Sunday, December 23, 2007

American Religious History (part two of six)

Families and sometimes entire church congregations headed out to try and start over. The hope was that good, pure Protestants could set an example of what a real godly community looked like. They would be the “City on a Hill,” and even if they couldn’t send the message over to Europe, at least they’d have saved themselves.

This is the beginning of many views of America as God’s chosen country. Early on involvement in the church was considered a stepping stone for political involvement, and not even because the church and government were the same body. It was simply assumed that all good citizens were also good Christians, a view which persists today and still shows in the tendency of even the most secular presidents to attend church services regularly.

However, despite their best intentions at the start to remain aloof of Europe’s depraved and increasingly corrupt lifestyle, things like the Enlightenment still had an impact. In England people were becoming interested in natural laws like gravity and even laws of human social behavior. Deism started to become a more popular worldview, that argued even the presence of God did not explain everything because there were many things God must have left to occur on their own.

This was a very disturbing trend for many Christians. The First Great Awakening was potentially the only event in our early history that hit all thirteen colonies at once thanks to the rise of traveling ‘fire and brimstone’ preachers carrying the message of religious revival. This period of religious revolt against the secularism and corruption of England was when most of the United States’ founding fathers grew up. This was America to them.

When economic and political stresses started to drive a wedge between England and the colonies, non-Anglican pastors were very supportive because it was a real chance to shake off the corruption of England.

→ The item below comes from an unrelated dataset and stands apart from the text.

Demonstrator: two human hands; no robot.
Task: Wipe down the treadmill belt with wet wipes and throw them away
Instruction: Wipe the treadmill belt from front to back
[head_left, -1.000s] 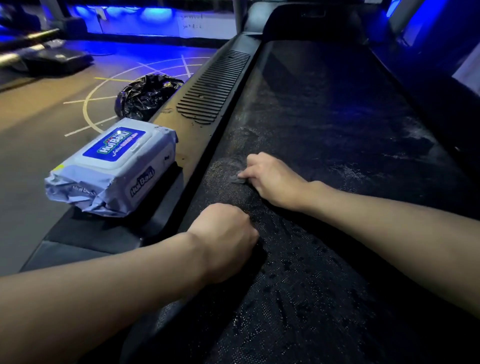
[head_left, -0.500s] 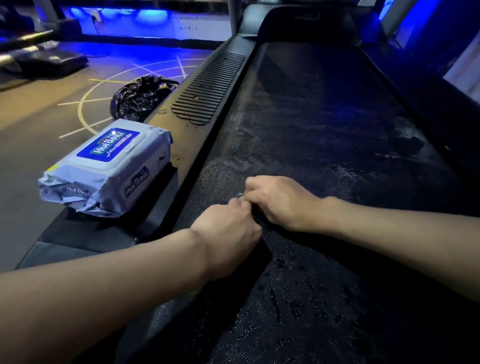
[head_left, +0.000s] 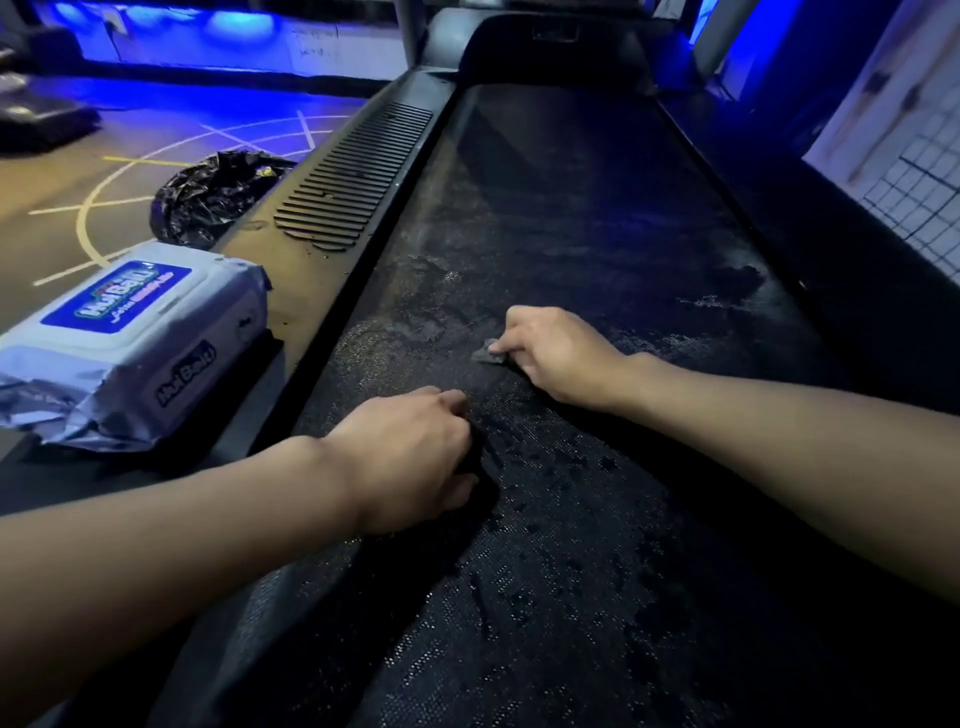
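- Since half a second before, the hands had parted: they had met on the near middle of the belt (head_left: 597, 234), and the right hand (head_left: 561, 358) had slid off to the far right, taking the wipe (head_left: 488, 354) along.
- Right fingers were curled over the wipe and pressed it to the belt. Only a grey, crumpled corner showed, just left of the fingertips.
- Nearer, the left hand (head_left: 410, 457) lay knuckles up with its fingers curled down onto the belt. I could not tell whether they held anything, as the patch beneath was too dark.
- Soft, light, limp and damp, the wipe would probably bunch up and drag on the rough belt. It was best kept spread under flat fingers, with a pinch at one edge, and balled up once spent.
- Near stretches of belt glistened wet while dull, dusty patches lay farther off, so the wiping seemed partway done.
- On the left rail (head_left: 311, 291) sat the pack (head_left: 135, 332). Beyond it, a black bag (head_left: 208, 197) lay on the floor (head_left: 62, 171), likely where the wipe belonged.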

As a result of all these vocally activist clergy, George III at one point called the American Revolution a “Presbyterian revolt.”

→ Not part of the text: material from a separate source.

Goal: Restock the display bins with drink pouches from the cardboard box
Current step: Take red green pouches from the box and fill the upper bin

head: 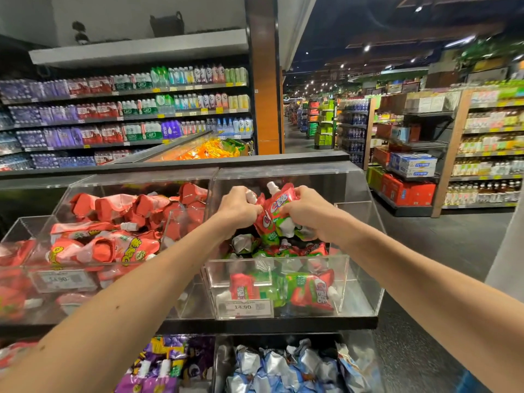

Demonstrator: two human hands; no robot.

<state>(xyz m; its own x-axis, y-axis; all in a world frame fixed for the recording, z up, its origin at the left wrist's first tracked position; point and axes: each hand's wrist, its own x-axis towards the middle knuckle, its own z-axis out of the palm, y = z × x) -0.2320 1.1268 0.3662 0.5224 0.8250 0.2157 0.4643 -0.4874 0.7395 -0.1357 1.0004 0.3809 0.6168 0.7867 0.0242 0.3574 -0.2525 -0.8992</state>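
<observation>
Clear acrylic bin [357, 290], red-green drink pouches [312, 290] inside

I hold a bunch of red-and-green drink pouches [279, 206] with white spouts over the clear right bin [358, 199], my left hand [236, 207] and right hand [304, 211] gripping them from either side. Matching loose pouches [310, 290] lie jumbled in that bin's near part; the left bin [85, 191] is heaped with red-orange pouches [113, 246]
</observation>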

The founding fathers themselves were often of dubious personal faith, but seemed to agree that religion was an important part of American culture as they saw it and hoped to see it in its future. Even the most disinterested and apathetically-Christian founding fathers attended church services and expressed support of a role for Christianity in the lives of American citizens.

For all of Jefferson’s legendary criticisms of organized Christianity, it wasn’t until Aaron Burr that the USA really saw a political leader who was really and totally on board with the French Enlightenment and the secular ideas it bred. Most everyone else believed there was a place for religion (assuming that religion refers to varieties of Christianity) in America.